### [TASK INSTRUCTIONS]
Give the listing back in full, exactly as written, with the pictures removed.

### [INFORMATION SUPPLIED]
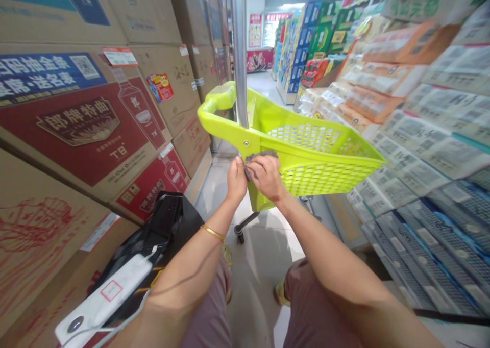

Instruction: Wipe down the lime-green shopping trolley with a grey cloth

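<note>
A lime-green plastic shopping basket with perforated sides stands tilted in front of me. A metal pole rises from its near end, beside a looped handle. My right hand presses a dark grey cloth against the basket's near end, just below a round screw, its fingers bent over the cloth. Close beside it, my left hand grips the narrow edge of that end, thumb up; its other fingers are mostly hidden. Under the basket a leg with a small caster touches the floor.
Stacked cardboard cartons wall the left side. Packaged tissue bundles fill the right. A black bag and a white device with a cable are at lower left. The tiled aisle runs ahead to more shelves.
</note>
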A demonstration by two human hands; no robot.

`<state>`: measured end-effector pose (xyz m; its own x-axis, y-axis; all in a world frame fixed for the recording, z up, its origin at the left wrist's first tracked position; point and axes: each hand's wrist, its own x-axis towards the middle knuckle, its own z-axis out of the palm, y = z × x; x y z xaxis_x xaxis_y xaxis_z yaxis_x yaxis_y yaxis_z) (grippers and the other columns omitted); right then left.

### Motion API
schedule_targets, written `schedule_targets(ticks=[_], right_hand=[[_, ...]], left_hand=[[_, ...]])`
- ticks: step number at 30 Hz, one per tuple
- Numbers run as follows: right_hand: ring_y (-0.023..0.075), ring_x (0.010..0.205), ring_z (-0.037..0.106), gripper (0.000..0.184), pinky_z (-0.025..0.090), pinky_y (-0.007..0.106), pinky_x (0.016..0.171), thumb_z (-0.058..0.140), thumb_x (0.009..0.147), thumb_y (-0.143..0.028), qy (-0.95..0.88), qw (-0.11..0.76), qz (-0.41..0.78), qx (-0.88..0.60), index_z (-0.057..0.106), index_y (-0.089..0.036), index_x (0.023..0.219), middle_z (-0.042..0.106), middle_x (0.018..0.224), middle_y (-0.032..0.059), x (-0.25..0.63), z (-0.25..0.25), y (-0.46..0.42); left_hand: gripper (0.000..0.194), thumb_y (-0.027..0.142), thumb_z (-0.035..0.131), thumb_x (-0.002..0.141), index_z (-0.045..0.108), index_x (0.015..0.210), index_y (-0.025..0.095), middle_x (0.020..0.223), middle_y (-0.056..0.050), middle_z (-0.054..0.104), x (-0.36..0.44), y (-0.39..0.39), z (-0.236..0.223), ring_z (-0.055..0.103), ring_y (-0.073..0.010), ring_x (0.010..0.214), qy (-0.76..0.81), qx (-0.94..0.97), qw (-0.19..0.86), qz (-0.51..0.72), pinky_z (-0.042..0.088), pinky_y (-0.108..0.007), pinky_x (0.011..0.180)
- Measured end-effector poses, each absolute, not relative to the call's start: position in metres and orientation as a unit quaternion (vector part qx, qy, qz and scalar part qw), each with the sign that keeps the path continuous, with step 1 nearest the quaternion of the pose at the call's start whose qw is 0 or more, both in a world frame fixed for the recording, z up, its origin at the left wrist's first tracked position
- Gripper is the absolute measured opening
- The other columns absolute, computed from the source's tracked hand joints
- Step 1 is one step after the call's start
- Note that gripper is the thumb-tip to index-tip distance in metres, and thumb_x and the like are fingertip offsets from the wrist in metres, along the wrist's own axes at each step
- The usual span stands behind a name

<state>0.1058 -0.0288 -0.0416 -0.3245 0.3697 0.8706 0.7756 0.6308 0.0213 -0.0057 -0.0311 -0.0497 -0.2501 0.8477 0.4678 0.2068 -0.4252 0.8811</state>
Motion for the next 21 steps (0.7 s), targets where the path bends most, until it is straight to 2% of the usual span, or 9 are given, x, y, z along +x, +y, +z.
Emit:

### [SOLUTION TO THE PROBLEM]
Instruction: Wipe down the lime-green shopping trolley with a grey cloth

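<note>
A lime-green plastic shopping basket with perforated sides stands tilted in front of me. A metal pole rises from its near end, beside a looped handle. My right hand presses a dark grey cloth against the basket's near end, just below a round screw, its fingers bent over the cloth. Close beside it, my left hand grips the narrow edge of that end, thumb up; its other fingers are mostly hidden. Under the basket a leg with a small caster touches the floor.
Stacked cardboard cartons wall the left side. Packaged tissue bundles fill the right. A black bag and a white device with a cable are at lower left. The tiled aisle runs ahead to more shelves.
</note>
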A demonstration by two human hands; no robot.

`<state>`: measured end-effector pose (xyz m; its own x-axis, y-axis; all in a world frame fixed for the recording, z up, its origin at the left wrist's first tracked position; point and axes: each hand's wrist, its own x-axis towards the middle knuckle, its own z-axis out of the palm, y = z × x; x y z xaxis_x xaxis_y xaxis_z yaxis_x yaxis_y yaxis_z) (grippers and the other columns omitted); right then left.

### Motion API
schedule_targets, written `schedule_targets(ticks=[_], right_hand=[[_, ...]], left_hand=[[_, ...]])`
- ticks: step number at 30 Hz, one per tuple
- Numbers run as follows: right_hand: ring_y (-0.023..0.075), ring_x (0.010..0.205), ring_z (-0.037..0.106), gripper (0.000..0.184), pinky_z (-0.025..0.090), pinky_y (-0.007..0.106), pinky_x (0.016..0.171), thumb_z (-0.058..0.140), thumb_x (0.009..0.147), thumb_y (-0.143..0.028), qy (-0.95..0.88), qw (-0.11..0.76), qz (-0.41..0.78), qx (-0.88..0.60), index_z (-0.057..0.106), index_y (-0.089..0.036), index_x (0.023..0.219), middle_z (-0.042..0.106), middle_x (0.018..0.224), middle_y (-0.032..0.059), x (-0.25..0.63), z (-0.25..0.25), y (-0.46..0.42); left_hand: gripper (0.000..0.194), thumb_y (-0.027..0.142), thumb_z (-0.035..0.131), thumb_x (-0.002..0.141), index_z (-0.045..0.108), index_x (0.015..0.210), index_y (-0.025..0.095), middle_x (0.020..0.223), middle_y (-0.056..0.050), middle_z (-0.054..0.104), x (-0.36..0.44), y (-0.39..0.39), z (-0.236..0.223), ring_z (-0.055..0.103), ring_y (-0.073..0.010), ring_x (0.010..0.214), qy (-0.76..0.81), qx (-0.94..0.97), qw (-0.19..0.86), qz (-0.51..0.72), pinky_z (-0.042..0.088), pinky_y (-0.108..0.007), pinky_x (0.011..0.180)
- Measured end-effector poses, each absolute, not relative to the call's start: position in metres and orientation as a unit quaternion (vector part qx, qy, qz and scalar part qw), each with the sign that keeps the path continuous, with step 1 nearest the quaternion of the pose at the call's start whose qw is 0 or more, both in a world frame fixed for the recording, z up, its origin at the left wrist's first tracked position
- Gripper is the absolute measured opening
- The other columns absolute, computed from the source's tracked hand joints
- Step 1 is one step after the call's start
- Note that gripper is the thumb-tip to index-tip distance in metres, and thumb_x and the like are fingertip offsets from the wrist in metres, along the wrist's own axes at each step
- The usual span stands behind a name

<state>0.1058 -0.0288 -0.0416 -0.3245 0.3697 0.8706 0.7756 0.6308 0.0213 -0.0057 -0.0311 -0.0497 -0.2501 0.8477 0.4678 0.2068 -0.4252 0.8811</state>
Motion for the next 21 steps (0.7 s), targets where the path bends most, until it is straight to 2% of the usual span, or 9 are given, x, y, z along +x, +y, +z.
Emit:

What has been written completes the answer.